======== Supplied records ========

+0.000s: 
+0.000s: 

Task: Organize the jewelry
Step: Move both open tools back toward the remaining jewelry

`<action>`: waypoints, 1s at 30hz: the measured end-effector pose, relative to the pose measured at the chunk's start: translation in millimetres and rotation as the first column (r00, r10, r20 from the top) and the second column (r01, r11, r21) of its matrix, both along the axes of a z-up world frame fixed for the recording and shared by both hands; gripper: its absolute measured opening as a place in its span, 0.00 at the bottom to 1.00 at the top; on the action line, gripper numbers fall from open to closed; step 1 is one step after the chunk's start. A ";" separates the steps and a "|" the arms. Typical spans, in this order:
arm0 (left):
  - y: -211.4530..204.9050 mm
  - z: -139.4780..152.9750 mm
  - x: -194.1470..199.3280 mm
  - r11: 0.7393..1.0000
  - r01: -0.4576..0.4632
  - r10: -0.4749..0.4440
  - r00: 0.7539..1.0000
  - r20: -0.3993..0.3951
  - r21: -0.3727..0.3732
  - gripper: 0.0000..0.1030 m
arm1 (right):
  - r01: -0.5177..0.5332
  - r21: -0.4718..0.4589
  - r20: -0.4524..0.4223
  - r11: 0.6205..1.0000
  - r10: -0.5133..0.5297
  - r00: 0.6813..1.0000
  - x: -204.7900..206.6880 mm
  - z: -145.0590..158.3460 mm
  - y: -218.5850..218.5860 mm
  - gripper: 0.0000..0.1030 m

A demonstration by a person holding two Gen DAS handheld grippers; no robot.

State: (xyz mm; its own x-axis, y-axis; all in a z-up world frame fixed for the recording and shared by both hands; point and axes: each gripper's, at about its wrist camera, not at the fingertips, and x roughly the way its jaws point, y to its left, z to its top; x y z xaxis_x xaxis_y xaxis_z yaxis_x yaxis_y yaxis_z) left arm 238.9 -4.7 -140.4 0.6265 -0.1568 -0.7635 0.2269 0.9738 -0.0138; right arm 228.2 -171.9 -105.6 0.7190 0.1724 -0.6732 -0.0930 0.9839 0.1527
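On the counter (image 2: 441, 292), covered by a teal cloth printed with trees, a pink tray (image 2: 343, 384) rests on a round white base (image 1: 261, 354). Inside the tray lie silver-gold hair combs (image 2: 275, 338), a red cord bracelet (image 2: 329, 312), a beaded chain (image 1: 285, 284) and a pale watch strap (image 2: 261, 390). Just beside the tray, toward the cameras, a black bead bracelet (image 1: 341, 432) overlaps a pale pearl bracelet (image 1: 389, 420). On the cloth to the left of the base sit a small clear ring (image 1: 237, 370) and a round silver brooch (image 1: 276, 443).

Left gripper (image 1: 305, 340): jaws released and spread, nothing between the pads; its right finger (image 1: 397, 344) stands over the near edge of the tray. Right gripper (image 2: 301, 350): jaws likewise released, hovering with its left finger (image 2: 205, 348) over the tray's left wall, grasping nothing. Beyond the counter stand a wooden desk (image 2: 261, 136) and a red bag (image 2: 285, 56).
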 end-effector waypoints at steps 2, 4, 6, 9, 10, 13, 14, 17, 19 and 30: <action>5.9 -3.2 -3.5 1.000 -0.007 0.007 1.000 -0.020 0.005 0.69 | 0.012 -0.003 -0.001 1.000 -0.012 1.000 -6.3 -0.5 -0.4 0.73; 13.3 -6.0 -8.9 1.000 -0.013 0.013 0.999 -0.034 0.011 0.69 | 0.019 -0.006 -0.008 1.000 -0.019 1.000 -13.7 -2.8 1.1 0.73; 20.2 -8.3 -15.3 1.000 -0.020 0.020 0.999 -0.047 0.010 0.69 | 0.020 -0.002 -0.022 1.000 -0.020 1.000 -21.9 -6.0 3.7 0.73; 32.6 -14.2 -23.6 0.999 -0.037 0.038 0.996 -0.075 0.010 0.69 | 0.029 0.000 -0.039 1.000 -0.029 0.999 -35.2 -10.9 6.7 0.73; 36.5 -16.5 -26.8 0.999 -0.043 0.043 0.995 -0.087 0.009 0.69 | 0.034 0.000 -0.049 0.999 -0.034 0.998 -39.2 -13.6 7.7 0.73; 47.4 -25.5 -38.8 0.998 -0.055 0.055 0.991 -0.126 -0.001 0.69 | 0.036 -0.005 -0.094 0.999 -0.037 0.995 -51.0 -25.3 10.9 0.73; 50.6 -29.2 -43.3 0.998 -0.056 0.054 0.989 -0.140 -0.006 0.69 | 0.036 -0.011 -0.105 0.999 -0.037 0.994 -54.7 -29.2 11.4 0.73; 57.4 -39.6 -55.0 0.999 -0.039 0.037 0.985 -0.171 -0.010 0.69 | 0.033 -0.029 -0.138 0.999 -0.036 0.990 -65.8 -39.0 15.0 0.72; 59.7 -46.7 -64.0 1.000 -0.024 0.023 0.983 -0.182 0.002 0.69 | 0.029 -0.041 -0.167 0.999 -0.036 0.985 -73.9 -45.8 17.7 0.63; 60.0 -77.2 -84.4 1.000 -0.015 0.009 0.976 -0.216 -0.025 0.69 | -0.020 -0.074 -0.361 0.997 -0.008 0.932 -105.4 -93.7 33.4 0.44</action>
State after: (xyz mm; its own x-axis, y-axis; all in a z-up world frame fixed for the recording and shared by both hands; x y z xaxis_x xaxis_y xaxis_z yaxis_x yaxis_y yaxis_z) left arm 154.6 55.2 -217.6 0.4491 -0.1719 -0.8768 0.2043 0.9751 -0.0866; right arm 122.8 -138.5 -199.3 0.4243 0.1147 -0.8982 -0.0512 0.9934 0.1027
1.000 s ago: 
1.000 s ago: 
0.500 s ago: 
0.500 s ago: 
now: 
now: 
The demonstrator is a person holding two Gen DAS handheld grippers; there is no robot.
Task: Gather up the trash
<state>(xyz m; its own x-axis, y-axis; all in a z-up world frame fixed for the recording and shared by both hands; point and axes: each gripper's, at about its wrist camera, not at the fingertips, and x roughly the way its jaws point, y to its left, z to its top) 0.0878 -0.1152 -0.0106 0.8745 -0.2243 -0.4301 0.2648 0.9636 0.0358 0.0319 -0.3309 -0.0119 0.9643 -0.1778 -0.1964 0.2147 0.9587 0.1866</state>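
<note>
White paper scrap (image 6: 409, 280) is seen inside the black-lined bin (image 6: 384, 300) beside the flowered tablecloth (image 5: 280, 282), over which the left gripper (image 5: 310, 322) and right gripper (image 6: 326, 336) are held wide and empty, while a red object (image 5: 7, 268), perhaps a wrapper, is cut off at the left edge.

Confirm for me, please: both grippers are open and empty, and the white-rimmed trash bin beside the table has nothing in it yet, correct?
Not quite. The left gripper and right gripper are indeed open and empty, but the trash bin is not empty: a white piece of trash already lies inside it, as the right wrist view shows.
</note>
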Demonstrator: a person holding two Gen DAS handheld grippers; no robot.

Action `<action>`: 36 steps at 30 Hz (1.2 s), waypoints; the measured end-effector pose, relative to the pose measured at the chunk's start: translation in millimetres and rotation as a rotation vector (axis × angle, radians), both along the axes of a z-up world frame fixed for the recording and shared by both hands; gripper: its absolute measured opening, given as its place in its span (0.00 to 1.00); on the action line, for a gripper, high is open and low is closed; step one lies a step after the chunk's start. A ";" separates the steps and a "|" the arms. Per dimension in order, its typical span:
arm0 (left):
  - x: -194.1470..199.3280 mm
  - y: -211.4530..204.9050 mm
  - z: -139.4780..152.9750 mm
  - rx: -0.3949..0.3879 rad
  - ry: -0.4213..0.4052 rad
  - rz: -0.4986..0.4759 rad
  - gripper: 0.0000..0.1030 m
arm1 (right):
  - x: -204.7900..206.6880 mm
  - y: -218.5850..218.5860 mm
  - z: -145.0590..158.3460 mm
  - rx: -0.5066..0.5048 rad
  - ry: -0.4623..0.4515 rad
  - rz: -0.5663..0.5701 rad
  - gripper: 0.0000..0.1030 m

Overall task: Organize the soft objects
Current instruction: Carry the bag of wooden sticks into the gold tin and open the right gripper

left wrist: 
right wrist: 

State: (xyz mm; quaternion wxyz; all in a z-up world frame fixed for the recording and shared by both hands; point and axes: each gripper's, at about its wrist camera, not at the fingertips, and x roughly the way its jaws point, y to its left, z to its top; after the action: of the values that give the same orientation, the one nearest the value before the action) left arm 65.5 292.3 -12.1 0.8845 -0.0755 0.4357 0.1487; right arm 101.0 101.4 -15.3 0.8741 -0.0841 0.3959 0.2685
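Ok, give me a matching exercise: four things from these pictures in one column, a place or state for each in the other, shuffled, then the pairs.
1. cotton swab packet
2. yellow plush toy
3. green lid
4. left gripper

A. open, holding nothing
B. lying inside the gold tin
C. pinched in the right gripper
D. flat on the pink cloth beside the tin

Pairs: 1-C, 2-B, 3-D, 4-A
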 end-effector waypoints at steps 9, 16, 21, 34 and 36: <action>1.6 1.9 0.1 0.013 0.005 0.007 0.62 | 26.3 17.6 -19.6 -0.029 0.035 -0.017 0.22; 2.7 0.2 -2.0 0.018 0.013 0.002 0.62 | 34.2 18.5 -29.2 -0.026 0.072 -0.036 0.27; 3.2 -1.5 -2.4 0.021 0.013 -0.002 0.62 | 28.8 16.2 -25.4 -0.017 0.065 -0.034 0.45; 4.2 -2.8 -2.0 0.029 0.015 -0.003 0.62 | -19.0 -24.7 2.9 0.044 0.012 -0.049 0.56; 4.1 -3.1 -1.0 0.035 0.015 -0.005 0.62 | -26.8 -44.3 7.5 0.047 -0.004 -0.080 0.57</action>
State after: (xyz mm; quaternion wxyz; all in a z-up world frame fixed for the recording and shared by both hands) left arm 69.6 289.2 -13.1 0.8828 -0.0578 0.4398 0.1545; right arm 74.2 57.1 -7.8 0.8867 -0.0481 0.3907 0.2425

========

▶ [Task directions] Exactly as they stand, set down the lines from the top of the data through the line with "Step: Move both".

▶ [Answer to this task]
+0.000s: 
+0.000s: 

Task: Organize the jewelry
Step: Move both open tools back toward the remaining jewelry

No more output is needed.